- **Exercise details**
Up through the line that contains "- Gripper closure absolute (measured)", retype the entries exactly, beginning at the very first line.

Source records
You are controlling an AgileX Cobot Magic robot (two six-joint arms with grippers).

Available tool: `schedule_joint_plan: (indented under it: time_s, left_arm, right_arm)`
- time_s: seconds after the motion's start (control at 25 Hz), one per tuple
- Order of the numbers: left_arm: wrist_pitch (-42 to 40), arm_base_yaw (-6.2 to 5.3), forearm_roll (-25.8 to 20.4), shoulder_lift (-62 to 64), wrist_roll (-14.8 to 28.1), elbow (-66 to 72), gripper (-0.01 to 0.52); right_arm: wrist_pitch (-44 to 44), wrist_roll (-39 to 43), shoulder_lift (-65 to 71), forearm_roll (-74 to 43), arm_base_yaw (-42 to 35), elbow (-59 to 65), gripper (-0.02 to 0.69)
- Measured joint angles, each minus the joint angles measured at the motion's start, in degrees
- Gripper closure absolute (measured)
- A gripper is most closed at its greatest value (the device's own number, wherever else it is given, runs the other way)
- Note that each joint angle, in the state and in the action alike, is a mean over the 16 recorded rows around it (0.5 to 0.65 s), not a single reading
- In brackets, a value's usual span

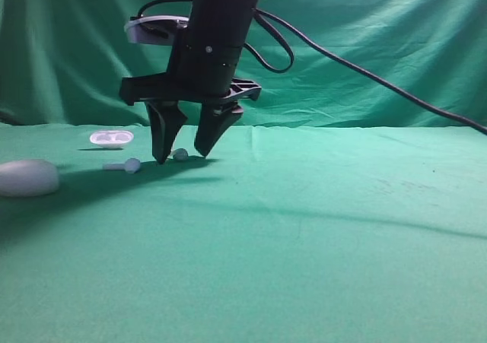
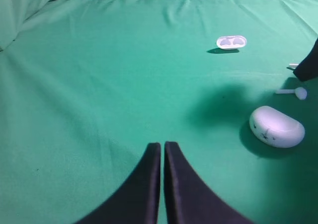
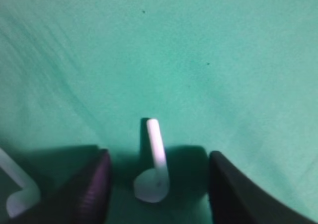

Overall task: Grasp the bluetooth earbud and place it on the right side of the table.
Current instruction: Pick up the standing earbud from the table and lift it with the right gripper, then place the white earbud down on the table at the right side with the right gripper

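The bluetooth earbud (image 1: 179, 155) is a tiny white piece lying on the green table (image 1: 304, 229) at the left. My right gripper (image 1: 183, 154) is open and straddles it, fingertips down at the cloth. In the right wrist view the earbud (image 3: 155, 172) lies between the two dark fingers (image 3: 94, 189), untouched. The twin earbud (image 1: 124, 165) lies just left of the gripper; it also shows in the right wrist view (image 3: 20, 194). My left gripper (image 2: 163, 147) is shut and empty, hovering over bare cloth.
A white pebble-shaped case (image 1: 27, 177) sits at the far left; it also shows in the left wrist view (image 2: 276, 126). A small white open tray (image 1: 111, 137) lies behind the earbuds. A black cable (image 1: 365, 73) hangs from the right arm. Green backdrop rises behind.
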Motion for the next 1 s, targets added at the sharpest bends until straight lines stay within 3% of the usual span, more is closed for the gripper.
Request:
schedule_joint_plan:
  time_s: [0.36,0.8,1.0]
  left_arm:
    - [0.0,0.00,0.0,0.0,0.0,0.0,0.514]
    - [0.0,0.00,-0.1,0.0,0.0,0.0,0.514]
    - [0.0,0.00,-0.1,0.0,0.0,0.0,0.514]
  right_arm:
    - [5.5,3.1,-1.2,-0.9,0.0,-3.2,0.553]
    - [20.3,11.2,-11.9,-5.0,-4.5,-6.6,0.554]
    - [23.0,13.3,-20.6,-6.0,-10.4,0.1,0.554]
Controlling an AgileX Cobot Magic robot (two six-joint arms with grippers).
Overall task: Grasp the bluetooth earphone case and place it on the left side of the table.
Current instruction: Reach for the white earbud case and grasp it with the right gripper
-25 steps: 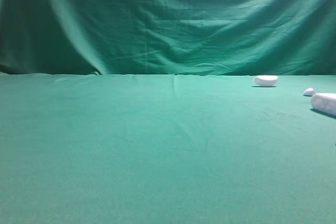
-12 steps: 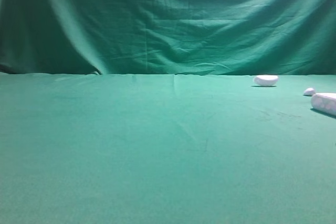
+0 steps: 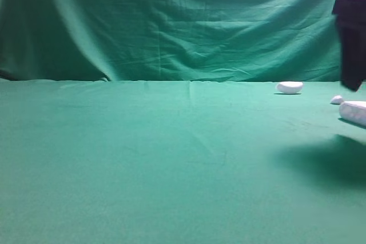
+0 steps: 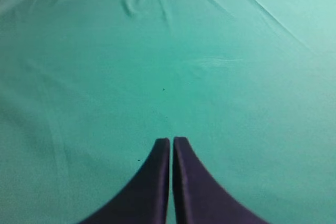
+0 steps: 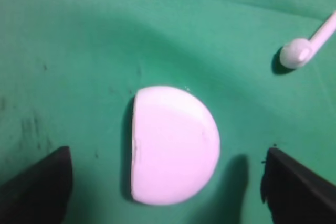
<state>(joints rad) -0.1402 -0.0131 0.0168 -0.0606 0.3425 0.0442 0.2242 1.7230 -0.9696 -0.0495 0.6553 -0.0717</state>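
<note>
Approach is the step in hand: in the right wrist view the right gripper [image 5: 167, 182] hangs with jaws spread wide and empty either side of the earphone case [image 5: 173, 144], low in the frame on the table [image 5: 79, 35]. Its flat edge faces frame left, long axis up-down, so next comes lowering and closing across it. Beyond, a small earbud [image 5: 296, 53] lies upper right; the left gripper [image 4: 171, 182] is closed on nothing.

Plain green table [image 3: 143, 158], white bluetooth earphone case [image 5: 173, 145] (glossy, unpatterned), dark pincer fingers [image 5: 37, 187].
</note>
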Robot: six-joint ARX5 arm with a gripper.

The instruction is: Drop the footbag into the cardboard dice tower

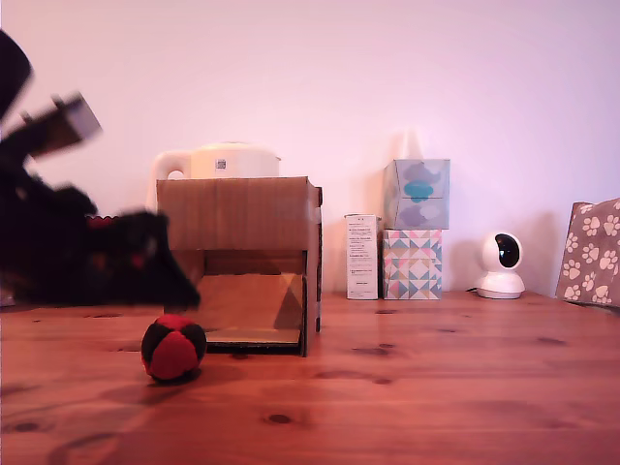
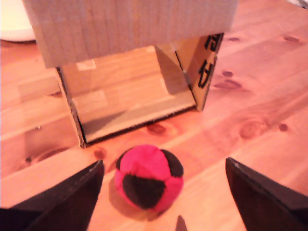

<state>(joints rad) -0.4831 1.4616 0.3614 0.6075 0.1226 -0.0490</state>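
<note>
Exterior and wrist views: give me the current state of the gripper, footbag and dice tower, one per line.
gripper: open, fingers either side of the footbag, not touching it.
footbag: resting on the wooden table, in front of the tower's opening, not gripped.
cardboard dice tower: upright, front opening showing an empty ramp.

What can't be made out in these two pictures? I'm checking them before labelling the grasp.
- Arm and gripper, exterior view: motion-blurred dark mass, jaw state unreadable there.
- Gripper fingers, wrist view: cut off by the picture's edge.
- Cardboard dice tower: its top opening shows in neither view.
- White appliance, exterior view: mostly hidden behind the tower.
- Footbag: its underside.
</note>
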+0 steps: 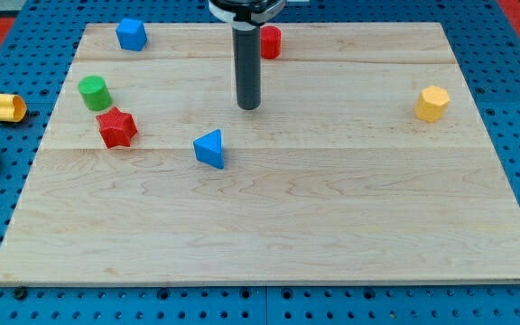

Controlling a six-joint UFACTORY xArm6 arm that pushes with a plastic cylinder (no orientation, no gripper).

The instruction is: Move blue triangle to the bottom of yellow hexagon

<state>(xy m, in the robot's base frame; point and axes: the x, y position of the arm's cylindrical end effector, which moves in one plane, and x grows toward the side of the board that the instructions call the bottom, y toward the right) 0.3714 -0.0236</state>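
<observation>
Wooden worktop (269,226) on blue pegboard. My tip (249,106), a bare rod with no fingers to open or close, stands above and right of the blue triangle (210,148), not touching. The yellow hexagon (432,103) sits well apart, far right. Approach step; next, get to the triangle's left and push rightward.

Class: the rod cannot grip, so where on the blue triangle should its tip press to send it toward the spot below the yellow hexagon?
Press the blue triangle's left face, pushing rightward. The yellow hexagon lies far to the view's right. My tip now sits above-right of the triangle, so it likely must circle round first.
</observation>
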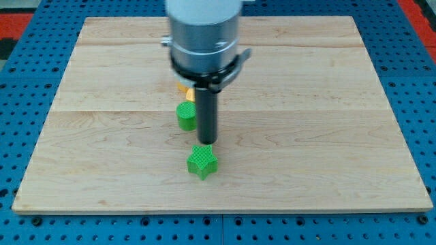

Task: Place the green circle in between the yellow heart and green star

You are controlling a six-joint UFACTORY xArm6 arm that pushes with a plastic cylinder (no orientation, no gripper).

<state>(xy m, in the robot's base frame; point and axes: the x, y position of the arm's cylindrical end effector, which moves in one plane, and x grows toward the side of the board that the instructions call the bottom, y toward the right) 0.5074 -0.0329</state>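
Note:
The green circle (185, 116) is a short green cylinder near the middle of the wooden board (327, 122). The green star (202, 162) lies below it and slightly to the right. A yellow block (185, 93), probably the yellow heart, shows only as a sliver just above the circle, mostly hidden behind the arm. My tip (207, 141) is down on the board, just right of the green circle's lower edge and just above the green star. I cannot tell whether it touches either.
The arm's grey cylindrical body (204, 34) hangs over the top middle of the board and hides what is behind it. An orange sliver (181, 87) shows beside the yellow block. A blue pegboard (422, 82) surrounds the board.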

- **Result of the task**
You are controlling an AgileX Cobot Magic robot (two six-joint arms with grippers).

Available tool: `schedule_joint_plan: (indented under it: time_s, left_arm, right_arm)`
- time_s: seconds after the motion's start (control at 25 Hz), one per tuple
- Order of the numbers: left_arm: wrist_pitch (-42 to 40), arm_base_yaw (-6.2 to 5.3), forearm_roll (-25.8 to 20.4), shoulder_lift (-62 to 64), wrist_roll (-14.8 to 28.1), elbow (-66 to 72), gripper (-0.01 to 0.52); right_arm: wrist_pitch (-44 to 44), wrist_roll (-39 to 43), shoulder_lift (-65 to 71), forearm_roll (-74 to 43), arm_base_yaw (-42 to 35), elbow (-59 to 65), gripper (-0.02 to 0.69)
- Measured joint angles, each minus the joint angles measured at the motion's start, in degrees
- Gripper closure absolute (measured)

There is no more to the answer.